What are they talking about? A new grocer's shop
that's due to open shortly. Why is he interested in that?
He's never the one who goes shopping!

Plums. Prunes. Good for constipation.

Why is he pretending to be interested in that?

Nearly half an hour later he kneels down again and
looks through the keyhole. His knees and back are
aching, but he has to keep an eye on his father.
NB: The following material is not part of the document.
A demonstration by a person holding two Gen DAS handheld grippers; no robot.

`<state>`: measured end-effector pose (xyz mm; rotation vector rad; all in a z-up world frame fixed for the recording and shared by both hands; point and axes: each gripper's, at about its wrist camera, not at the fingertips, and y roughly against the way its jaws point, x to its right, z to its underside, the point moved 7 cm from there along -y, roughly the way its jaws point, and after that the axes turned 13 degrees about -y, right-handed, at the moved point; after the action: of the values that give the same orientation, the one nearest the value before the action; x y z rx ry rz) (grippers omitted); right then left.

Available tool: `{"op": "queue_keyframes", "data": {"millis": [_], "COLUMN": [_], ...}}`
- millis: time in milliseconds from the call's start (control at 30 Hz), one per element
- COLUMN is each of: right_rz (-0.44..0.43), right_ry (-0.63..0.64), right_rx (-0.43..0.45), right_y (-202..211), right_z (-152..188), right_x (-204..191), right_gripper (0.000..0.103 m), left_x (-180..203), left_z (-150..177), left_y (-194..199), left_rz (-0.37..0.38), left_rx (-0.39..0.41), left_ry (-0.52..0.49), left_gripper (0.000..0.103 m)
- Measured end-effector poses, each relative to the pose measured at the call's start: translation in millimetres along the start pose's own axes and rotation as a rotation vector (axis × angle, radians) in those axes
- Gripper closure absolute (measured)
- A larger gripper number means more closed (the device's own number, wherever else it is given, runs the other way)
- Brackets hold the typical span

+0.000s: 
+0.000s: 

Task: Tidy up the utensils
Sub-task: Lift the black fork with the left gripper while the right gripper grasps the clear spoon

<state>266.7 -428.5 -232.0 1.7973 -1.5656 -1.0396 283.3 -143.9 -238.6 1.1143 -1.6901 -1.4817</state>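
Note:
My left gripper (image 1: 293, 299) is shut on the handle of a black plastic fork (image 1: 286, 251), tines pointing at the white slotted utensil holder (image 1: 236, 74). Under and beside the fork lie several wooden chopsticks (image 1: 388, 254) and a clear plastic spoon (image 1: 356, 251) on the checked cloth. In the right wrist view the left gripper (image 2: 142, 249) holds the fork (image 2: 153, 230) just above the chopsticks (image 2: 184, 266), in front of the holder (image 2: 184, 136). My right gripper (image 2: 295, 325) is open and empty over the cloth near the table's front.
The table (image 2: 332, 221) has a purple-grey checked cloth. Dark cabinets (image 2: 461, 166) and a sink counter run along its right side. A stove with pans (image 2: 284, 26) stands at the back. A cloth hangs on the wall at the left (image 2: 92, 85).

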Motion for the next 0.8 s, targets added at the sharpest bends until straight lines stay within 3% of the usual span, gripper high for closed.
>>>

I'll kill her, he thinks. If I don't, she'll take my dad
away from me.

In the end she gets to her feet.

Joel can hardly straighten his stiff knees and barely
has time to dash over to his bed, lie down and pretend to
be reading a book.

Samuel opens the door.

'Sara's leaving now,' he says. 'Come and say
goodbye.'

I don't want to, he thinks. But of course, he does go
out into the kitchen.

''Bye, 'bye, Joel,' she says as she buttons up her coat.
'The next time you come to the bar, I'll make sure the
customers buy all your newspapers.'

Then they're alone, Joel and his dad.

'Did you hear that?' asks Samuel. 'Go there and sell
lots of newspapers and earn a bit of pocket money.'

Joel lays the table while his father fries some pork. He
clatters away with the pan, humming an old sea shanty.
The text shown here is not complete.